How Executive Functions and Healthy Habits Generate Productivity and Well-Being
- Ayari de Wit
- 19 hours ago
- 6 min read
Updated: 12 minutes ago
On many occasions, even with the best organizational systems and admirable discipline, many professionals experience a gap between what they want to accomplish and what they actually achieve during the day. This phenomenon is not explained solely by surface-level time management or momentary motivation. In fact, it has been scientifically proven that the quality of our daily habits—especially sleep, nutrition, and exercise—has a profound impact on the brain, particularly on the functioning of the prefrontal lobe, where the so-called executive functions reside.

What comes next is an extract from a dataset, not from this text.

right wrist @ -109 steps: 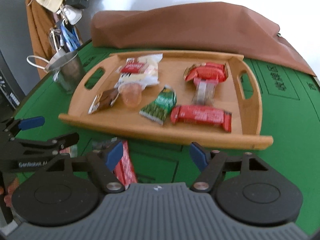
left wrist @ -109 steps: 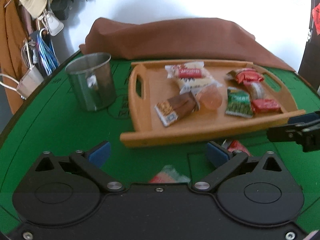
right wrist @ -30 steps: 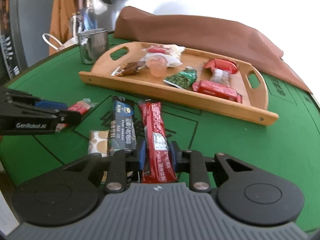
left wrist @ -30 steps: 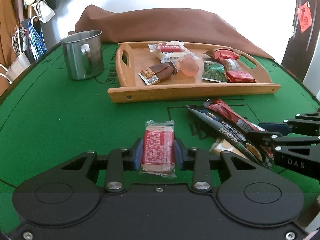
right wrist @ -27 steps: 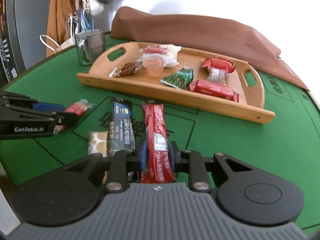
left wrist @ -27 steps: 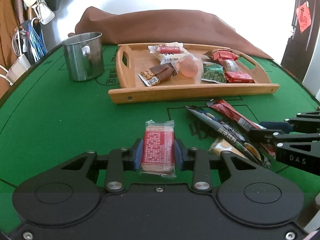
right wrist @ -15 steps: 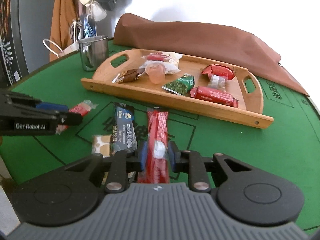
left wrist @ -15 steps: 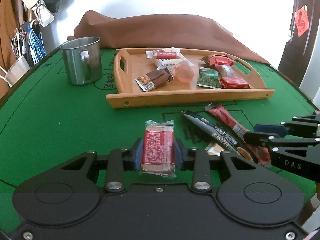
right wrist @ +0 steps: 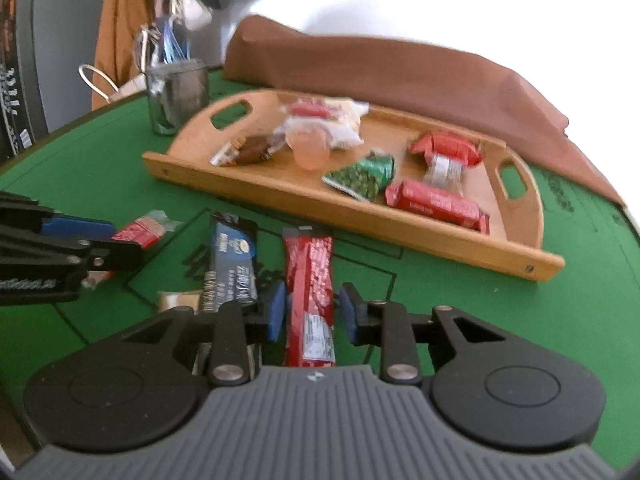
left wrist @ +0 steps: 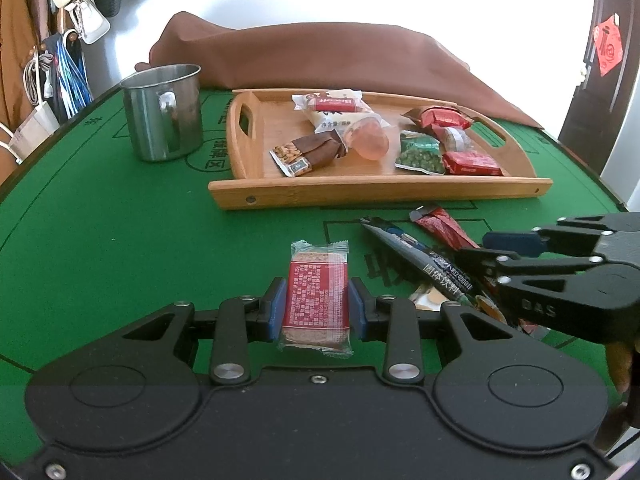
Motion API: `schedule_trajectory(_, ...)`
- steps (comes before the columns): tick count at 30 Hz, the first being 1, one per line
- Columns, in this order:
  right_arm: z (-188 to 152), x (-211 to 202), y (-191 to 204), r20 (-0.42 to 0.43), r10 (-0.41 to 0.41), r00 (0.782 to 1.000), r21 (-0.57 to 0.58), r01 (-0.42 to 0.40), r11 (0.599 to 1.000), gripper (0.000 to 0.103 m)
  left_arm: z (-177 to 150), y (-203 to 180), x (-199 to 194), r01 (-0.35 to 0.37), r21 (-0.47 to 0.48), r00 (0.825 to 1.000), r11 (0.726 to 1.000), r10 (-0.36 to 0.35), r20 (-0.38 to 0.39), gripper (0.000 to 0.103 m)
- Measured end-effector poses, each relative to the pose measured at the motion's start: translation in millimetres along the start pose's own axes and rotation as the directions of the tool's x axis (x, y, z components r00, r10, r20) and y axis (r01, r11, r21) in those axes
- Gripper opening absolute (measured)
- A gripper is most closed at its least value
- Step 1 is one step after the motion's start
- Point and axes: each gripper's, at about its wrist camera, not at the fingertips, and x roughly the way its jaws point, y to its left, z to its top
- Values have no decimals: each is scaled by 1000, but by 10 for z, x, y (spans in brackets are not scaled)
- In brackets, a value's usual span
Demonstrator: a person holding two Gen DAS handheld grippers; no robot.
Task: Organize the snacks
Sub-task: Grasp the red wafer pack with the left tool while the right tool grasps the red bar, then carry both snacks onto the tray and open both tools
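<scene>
The left gripper [left wrist: 316, 314] tilts down toward the bench, its blue pads [left wrist: 277, 314] clamped on a red cracker packet [left wrist: 316, 298]. At its three o'clock, the right gripper [right wrist: 310, 312] tilts likewise, jaws opening around a long red bar [right wrist: 310, 292].

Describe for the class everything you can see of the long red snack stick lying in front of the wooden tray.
The long red snack stick is a narrow, glossy red foil-like packet with white print and a pale label near its close end. It lies flat on the green table, outside the wooden tray, one end pointing toward it. A dark blue stick packet lies beside it. It sits between the right gripper fingers, whose jaws are opening, with visible gaps at both pads.
</scene>
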Motion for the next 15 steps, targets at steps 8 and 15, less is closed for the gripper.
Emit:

These functions, which involve highly relevant cognitive processes such as planning, impulse control, working memory, and decision-making, represent a significant advancement in our emotional well-being and our ability to respond effectively to daily challenges. It is in this center of cerebral regulation where the difference between potential and actual achievement is forged; therefore, understanding and strengthening these processes is essential for anyone who aspires to a full and productive life. (Tuckman, 2012)
What Are Executive Functions and Why Do They Matter?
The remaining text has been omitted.